- **WHAT IS EXPECTED**
List each line of the data that holds the string "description", please.

[Records drawn from a dataset]
▼

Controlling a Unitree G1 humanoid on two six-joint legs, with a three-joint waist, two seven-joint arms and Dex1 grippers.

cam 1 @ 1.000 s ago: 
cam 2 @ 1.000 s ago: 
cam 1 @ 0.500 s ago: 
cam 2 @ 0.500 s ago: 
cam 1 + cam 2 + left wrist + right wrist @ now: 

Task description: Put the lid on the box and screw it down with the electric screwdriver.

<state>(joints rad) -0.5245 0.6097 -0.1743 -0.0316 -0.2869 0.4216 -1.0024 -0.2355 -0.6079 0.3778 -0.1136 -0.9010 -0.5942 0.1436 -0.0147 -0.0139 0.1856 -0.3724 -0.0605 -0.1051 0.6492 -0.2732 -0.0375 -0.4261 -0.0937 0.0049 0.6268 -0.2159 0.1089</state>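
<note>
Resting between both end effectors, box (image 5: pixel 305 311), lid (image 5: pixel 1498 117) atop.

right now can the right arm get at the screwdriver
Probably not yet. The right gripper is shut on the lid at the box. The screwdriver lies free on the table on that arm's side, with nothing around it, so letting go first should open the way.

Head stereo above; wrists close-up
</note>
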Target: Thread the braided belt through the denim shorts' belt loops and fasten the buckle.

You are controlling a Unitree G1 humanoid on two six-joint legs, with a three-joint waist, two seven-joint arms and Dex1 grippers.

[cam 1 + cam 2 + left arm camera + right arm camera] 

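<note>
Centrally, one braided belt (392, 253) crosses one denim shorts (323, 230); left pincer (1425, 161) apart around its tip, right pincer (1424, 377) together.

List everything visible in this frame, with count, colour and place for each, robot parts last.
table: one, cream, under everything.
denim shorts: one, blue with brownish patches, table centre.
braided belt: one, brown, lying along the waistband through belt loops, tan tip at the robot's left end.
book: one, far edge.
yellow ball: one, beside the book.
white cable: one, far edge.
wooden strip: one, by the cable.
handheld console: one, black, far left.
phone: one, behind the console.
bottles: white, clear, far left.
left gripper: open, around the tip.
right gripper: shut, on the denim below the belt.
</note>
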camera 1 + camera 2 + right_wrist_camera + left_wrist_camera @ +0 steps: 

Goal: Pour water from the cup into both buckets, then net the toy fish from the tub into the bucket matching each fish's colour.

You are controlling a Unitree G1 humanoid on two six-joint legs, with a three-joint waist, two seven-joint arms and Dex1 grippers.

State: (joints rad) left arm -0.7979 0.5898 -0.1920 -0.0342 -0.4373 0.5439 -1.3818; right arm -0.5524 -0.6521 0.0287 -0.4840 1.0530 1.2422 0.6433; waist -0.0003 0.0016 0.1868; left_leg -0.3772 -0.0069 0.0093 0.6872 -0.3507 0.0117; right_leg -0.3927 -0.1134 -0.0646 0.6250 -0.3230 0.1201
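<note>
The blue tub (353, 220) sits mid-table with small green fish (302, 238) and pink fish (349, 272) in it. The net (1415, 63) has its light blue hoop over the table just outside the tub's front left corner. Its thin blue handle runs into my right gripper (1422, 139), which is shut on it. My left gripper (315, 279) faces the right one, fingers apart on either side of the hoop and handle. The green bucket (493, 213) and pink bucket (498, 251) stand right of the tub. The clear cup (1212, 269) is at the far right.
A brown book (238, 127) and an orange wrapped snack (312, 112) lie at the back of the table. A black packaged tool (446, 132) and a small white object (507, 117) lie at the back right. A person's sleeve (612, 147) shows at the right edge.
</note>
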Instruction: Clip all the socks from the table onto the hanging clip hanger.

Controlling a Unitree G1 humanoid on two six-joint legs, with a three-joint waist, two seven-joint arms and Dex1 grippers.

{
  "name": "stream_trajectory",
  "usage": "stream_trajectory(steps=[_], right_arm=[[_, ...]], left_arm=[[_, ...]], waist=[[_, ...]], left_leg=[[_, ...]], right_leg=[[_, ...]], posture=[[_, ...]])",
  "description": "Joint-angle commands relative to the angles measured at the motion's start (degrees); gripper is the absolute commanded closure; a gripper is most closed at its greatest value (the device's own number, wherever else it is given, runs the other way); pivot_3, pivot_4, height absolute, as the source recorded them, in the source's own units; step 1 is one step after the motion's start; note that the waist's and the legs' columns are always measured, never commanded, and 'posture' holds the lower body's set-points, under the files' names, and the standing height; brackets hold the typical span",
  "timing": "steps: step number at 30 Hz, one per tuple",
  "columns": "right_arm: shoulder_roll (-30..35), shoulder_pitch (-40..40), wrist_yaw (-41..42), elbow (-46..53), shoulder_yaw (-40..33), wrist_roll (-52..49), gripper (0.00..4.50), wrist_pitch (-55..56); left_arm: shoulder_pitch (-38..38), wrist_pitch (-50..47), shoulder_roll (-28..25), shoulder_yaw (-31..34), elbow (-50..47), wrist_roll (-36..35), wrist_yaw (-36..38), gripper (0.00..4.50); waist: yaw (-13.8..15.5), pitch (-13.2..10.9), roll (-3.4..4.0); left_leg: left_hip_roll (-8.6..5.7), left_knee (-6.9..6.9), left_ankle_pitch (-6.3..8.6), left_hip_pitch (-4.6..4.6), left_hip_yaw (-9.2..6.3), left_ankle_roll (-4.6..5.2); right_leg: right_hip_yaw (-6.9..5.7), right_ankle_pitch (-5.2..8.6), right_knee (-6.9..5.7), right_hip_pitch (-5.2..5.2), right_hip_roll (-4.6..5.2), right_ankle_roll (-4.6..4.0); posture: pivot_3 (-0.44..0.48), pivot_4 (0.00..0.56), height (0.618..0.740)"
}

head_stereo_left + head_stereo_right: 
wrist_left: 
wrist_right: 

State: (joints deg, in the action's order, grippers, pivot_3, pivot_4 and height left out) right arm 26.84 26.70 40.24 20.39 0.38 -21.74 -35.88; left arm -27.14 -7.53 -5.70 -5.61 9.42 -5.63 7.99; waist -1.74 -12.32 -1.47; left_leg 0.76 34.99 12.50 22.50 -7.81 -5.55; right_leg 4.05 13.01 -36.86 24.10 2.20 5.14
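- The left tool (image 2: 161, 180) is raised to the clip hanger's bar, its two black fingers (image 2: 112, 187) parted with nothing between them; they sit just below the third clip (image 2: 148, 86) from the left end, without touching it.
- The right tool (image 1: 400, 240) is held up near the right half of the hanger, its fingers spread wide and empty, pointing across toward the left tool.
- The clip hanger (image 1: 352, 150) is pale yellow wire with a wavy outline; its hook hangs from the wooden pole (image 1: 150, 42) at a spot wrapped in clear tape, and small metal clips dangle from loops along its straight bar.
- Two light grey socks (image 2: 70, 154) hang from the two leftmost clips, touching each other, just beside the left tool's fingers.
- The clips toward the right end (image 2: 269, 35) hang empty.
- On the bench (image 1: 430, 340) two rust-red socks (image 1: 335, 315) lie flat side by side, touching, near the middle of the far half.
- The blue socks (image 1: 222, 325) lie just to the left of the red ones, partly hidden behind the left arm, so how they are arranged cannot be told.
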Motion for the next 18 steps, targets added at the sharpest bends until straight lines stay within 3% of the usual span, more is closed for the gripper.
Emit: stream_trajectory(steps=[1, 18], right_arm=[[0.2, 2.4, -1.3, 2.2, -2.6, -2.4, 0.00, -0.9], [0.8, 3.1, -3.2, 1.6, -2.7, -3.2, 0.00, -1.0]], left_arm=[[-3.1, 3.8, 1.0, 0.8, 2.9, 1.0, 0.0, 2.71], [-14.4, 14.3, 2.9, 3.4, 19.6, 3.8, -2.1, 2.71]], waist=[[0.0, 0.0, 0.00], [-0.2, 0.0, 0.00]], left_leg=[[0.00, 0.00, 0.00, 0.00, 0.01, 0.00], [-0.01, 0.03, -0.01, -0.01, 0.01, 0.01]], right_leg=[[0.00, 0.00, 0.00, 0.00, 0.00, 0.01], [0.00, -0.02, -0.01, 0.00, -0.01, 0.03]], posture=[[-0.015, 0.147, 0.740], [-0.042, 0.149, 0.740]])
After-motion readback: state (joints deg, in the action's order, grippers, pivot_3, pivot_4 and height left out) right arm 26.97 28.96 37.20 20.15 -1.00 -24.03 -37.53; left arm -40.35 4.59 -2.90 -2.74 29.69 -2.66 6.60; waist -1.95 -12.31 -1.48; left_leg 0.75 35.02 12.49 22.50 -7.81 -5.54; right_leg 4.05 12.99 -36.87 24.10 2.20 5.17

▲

- **ANSWER SECTION**
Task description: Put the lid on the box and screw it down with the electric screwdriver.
  "description": "Joint-angle commands relative to the angles measured at the motion's start (degrees); gripper is the absolute commanded closure; a gripper is most closed at its greatest value (the device's own number, wherever else it is given, runs the other way); pivot_3, pivot_4, height absolute, as the source recorded them, in the source's own units; step 1 is one step after the motion's start; note that the waist's and the legs' columns are always measured, never commanded, and 'posture' holds the lower body's set-points, under the files' names, and the standing height; brackets hold the typical span",

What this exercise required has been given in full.